What the exercise asks
Only the lines from the one containing "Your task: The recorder" through the last line of the data are to be written out, exactly and in full.

[[ Given data open ]]

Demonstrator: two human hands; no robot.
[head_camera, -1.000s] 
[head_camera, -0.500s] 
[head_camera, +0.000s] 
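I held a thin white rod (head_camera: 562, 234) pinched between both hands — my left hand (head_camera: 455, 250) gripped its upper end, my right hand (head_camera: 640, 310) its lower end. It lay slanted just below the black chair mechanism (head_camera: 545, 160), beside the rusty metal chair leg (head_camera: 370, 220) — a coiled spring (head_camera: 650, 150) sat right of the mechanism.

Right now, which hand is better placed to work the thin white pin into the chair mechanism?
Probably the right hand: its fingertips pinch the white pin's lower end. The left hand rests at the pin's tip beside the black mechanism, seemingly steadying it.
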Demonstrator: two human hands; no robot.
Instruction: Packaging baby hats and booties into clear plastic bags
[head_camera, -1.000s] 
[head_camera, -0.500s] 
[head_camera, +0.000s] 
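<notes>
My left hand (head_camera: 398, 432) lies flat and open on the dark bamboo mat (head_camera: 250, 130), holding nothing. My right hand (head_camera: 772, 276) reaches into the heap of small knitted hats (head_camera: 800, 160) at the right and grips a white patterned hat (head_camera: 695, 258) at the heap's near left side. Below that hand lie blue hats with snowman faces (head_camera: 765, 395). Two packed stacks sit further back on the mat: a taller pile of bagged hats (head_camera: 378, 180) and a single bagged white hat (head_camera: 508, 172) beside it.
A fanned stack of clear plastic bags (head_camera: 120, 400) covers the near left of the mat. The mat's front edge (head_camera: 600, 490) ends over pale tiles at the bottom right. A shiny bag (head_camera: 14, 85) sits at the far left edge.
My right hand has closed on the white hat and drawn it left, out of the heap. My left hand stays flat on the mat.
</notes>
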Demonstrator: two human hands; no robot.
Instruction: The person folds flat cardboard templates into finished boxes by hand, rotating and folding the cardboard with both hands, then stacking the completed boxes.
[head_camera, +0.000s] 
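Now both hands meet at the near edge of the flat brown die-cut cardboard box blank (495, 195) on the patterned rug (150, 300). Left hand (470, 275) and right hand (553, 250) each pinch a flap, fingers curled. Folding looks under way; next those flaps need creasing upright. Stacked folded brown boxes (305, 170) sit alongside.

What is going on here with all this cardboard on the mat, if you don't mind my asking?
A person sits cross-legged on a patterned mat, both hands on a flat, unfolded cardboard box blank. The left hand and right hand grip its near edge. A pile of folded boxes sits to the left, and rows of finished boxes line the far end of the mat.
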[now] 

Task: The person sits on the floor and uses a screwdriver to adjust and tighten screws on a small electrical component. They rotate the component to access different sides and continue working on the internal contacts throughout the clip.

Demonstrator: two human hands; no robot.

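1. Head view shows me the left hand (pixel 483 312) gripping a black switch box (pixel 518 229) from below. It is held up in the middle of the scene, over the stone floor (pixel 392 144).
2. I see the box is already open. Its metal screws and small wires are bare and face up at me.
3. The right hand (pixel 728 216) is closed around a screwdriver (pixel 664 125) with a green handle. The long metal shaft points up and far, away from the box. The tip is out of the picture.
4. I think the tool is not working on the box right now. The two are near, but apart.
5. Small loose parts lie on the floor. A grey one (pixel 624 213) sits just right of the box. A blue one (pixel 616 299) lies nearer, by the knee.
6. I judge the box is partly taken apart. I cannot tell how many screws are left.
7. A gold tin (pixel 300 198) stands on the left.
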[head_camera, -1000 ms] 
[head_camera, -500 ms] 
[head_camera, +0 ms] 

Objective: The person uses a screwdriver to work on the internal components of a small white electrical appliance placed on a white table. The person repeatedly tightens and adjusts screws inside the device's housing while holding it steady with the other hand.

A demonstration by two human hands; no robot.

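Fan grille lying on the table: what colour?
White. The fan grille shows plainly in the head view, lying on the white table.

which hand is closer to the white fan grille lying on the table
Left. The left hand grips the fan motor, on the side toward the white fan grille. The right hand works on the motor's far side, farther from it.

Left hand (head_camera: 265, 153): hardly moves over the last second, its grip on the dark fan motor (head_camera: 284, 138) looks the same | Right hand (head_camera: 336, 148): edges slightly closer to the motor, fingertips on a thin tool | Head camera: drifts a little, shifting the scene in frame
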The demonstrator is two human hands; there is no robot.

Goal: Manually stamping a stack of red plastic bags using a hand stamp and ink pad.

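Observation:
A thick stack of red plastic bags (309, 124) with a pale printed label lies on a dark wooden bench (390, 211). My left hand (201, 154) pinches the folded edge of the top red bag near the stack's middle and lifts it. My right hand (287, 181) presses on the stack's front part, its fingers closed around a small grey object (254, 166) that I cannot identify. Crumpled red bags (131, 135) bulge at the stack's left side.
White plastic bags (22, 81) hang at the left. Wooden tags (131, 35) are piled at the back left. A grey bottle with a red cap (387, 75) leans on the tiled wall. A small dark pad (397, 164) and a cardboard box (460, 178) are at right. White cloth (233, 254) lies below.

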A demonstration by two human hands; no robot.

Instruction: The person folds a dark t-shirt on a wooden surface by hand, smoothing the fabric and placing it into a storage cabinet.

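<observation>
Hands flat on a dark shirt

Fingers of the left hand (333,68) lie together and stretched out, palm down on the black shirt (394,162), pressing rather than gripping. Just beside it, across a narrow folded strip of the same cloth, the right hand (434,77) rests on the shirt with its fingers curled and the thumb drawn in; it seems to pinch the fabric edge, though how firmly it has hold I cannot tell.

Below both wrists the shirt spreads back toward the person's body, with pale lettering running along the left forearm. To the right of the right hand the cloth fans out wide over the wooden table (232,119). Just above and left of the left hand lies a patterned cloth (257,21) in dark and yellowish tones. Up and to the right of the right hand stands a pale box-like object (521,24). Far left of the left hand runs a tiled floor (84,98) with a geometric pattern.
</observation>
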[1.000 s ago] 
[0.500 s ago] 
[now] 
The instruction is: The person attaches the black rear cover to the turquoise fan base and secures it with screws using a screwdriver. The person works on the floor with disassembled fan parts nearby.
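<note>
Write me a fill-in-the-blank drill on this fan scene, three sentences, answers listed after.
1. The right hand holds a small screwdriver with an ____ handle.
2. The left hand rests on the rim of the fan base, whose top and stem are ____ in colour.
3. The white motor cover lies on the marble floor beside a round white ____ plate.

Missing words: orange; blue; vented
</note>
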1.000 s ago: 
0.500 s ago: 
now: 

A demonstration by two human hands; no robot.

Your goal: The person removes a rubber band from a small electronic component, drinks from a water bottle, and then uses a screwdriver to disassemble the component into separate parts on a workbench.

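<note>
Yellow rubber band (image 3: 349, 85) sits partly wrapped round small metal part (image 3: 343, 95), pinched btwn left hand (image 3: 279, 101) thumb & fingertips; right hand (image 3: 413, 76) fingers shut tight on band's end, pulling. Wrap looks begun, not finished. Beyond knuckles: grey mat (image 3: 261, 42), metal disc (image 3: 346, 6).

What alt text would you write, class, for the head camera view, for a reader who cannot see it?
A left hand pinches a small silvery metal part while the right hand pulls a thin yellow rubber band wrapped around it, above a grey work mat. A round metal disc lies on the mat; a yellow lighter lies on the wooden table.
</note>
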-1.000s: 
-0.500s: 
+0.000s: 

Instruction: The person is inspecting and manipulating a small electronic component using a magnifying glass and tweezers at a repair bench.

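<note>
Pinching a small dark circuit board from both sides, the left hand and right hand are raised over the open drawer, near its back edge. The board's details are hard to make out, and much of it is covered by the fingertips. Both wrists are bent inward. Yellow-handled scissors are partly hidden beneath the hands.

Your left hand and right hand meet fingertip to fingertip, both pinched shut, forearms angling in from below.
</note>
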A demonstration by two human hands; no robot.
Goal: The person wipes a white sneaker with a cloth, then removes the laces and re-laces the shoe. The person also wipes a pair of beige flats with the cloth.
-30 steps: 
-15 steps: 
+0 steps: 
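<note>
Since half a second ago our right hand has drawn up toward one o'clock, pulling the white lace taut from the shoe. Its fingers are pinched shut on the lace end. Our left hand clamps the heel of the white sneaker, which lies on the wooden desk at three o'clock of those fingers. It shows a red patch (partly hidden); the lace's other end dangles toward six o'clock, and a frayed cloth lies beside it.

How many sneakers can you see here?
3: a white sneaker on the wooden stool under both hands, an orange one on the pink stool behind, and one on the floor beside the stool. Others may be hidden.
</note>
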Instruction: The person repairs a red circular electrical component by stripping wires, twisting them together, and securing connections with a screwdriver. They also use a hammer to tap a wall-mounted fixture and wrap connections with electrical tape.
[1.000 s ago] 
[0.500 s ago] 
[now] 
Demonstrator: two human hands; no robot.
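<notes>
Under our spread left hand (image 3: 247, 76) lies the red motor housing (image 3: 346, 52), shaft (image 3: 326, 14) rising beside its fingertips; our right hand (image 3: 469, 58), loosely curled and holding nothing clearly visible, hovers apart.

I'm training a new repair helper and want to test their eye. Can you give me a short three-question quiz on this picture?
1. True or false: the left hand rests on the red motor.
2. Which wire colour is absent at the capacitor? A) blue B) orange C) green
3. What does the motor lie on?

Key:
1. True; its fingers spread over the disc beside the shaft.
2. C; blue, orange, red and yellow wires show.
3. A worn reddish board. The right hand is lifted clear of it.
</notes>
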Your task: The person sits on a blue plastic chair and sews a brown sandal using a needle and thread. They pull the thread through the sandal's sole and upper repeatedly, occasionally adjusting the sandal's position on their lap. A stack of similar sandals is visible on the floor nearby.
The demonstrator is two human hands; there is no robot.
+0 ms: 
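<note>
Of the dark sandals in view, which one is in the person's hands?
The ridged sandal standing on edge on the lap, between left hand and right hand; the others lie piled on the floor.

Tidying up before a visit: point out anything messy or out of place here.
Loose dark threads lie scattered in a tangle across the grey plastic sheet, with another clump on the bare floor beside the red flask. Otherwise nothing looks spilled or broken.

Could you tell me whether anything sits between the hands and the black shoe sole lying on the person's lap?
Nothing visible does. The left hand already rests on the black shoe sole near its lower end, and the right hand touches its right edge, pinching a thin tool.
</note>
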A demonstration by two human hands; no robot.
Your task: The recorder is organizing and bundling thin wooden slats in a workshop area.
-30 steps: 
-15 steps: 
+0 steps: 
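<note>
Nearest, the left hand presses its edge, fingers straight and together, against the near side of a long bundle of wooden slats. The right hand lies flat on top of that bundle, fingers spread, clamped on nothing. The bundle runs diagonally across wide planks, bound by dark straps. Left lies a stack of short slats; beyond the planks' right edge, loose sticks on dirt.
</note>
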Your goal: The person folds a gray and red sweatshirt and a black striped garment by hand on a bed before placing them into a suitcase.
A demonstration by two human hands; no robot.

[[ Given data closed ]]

Answer section
Your task: The recorder is organizing and bundling thin wooden slats in a workshop area.
-30 steps: 
-15 steps: 
+0 steps: 
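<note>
Nearest, the left hand presses its edge, fingers straight and together, against the near side of a long bundle of wooden slats. The right hand lies flat on top of that bundle, fingers spread, clamped on nothing. The bundle runs diagonally across wide planks, bound by dark straps. Left lies a stack of short slats; beyond the planks' right edge, loose sticks on dirt.
</note>
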Your goal: The person folds a gray and red sweatshirt and a black striped garment by hand on a bed before placing them into a suitcase.
A demonstration by two human hands; no robot.

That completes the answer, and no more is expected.